What needs to be done: Check every line below, and copy those that include "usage".

Provided entries:
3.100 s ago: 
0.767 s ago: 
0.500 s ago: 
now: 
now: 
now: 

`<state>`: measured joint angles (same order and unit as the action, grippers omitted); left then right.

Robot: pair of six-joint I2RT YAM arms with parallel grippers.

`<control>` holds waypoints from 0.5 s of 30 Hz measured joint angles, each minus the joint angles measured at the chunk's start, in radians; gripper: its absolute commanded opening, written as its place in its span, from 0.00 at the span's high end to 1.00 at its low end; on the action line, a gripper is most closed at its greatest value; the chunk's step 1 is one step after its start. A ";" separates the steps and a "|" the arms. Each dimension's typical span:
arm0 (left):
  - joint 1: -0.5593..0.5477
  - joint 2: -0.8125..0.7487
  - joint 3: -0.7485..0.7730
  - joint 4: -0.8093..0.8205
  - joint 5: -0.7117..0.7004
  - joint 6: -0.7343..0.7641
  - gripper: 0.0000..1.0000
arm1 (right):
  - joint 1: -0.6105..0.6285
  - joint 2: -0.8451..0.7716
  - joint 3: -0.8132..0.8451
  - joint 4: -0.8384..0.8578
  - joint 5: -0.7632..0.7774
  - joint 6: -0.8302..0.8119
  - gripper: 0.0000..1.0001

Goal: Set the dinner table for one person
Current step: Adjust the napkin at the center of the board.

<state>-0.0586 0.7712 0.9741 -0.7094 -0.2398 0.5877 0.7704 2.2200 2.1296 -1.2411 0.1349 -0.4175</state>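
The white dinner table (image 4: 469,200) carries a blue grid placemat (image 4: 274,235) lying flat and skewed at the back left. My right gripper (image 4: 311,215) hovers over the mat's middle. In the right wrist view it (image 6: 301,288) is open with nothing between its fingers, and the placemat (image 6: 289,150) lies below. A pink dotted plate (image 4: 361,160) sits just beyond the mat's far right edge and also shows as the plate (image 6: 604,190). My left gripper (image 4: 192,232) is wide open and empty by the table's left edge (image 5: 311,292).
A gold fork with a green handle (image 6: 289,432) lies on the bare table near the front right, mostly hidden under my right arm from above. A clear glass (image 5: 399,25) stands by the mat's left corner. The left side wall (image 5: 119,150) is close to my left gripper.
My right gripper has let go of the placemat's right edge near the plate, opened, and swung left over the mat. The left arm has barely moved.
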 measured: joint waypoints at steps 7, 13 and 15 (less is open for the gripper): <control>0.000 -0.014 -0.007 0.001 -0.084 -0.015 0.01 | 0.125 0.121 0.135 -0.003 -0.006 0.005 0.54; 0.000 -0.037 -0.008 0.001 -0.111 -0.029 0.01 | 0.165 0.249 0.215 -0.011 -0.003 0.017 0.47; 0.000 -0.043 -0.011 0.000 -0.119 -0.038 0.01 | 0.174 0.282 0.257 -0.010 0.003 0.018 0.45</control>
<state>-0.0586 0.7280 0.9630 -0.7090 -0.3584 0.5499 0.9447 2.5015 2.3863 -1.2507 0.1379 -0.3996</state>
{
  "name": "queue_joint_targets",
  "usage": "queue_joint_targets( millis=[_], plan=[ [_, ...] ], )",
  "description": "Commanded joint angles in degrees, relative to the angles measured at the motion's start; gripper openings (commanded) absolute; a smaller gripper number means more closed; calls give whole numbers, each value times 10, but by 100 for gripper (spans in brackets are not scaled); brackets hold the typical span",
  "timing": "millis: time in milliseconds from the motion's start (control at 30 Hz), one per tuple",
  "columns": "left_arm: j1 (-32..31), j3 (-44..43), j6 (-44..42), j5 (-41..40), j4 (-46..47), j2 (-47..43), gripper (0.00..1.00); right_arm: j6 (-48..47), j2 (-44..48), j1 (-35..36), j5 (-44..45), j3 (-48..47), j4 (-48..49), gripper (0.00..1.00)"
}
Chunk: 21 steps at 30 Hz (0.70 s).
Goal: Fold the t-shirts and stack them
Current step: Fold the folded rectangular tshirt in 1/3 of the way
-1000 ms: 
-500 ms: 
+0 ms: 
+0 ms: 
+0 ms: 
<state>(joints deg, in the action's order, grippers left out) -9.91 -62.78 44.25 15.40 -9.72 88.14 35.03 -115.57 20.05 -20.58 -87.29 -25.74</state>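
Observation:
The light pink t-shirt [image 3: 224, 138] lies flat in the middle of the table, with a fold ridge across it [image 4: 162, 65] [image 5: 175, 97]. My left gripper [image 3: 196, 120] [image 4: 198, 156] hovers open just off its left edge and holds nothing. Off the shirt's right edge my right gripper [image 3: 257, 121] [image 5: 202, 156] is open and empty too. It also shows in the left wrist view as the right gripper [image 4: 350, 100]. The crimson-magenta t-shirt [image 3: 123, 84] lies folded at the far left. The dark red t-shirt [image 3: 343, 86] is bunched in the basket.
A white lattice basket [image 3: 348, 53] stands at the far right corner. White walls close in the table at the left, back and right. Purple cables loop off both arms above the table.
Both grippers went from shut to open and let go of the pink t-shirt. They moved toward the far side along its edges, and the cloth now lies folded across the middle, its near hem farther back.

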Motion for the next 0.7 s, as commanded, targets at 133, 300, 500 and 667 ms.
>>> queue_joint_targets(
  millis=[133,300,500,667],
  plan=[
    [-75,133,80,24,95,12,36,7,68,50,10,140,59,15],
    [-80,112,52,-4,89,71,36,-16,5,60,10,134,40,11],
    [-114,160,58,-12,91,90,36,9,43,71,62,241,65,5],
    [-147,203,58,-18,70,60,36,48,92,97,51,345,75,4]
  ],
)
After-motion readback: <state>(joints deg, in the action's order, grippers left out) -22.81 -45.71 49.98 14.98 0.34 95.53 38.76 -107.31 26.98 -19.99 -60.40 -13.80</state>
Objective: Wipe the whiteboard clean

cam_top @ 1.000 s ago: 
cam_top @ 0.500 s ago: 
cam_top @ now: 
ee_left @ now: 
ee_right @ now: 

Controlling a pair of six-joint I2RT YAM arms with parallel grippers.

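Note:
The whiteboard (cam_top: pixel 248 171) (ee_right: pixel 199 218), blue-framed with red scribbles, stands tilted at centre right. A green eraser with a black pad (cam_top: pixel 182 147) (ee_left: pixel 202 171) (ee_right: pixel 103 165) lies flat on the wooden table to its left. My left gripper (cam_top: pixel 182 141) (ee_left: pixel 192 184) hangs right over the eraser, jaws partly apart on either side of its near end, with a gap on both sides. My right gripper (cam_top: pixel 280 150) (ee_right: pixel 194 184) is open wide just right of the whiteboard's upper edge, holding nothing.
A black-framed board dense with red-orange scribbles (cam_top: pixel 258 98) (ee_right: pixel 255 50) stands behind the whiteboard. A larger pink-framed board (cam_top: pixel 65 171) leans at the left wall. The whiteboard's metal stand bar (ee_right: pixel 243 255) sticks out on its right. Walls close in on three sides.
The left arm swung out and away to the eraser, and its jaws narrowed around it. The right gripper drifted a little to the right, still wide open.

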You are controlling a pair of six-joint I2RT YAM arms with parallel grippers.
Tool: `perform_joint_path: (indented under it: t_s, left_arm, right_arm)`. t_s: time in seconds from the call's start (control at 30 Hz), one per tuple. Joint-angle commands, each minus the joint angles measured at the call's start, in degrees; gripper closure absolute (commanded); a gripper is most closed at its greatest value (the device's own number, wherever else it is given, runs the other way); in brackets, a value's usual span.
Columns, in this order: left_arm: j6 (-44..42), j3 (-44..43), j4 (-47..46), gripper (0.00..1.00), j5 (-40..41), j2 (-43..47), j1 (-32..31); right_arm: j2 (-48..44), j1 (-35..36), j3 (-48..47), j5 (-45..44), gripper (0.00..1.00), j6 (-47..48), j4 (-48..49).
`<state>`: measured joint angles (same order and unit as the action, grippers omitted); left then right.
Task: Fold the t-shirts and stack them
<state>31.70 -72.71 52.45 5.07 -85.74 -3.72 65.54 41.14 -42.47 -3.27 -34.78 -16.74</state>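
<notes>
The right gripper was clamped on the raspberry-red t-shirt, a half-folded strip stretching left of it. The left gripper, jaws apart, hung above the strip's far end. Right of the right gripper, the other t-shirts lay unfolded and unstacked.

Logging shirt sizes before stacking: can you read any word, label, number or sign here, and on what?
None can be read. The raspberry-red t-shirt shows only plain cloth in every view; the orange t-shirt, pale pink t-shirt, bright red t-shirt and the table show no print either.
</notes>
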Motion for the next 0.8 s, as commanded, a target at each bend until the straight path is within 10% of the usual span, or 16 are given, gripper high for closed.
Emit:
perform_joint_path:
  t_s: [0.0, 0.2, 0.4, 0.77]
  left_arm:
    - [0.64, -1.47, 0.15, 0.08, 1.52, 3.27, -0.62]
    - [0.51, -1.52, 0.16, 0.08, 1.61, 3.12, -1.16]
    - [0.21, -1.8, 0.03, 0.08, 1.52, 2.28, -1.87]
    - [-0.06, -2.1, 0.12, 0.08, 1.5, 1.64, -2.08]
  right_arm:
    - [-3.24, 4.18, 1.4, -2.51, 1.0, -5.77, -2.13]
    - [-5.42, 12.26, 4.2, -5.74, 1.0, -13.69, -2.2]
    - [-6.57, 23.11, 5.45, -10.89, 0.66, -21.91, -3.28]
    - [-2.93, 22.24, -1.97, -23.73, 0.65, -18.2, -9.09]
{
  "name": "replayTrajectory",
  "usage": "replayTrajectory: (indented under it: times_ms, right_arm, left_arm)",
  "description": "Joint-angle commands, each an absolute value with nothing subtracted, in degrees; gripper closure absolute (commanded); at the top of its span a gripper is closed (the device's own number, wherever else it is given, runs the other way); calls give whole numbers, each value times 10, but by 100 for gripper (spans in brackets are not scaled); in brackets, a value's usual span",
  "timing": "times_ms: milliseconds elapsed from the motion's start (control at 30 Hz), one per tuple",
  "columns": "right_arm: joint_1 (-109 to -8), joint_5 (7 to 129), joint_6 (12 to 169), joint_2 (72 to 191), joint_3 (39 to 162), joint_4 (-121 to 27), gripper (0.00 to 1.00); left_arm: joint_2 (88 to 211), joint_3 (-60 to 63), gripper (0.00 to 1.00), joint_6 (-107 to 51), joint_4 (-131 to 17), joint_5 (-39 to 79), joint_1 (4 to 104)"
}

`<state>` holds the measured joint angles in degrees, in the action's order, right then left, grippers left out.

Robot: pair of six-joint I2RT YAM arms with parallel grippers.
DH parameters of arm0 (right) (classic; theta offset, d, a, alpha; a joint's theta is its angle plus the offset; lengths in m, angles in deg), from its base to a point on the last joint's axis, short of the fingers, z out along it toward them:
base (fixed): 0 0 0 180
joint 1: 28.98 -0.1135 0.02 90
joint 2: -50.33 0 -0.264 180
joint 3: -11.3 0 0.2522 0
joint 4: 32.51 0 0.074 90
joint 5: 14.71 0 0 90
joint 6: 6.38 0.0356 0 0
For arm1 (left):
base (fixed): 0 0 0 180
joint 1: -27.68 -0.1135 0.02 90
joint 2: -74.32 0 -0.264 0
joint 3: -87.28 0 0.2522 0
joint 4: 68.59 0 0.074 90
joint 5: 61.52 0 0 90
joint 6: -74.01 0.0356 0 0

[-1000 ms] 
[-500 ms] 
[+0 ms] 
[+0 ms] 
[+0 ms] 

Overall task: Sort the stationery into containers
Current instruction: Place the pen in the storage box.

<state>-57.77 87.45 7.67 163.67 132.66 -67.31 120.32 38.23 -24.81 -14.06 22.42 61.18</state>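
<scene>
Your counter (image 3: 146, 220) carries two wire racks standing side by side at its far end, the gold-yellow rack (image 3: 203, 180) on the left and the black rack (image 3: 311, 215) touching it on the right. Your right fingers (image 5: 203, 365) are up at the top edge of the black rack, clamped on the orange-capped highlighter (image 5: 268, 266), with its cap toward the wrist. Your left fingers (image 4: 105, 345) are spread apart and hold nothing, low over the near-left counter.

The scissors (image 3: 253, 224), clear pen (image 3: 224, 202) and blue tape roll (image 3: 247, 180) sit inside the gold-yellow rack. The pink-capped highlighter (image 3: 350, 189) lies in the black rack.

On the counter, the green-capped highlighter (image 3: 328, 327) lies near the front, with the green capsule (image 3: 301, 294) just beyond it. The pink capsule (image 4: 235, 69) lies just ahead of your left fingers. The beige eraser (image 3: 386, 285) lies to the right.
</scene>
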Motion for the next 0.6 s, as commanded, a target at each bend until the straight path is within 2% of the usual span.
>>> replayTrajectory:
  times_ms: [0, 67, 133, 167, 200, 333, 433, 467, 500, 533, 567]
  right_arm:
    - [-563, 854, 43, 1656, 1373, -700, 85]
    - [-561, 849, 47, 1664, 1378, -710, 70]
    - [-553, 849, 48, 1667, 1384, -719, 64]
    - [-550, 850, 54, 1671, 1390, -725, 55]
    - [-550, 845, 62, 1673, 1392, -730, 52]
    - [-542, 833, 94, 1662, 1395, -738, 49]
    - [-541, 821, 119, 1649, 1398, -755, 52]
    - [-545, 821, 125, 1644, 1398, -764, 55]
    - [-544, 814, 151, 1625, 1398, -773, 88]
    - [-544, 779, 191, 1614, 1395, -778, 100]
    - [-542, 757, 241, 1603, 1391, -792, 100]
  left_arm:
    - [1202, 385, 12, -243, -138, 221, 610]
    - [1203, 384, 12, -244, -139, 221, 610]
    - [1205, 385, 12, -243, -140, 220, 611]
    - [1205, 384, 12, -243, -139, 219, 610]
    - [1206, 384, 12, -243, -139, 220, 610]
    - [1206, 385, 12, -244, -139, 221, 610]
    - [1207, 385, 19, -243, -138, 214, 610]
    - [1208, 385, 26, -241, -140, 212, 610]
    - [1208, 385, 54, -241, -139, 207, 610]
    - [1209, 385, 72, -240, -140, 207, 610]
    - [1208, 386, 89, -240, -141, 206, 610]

Answer to the problem:
  "usage": "queue_joint_targets( millis=[_], plan=[ [_, ...] ], )",
  "usage": "replayTrajectory: (indented under it: times_ms, right_arm, left_arm)",

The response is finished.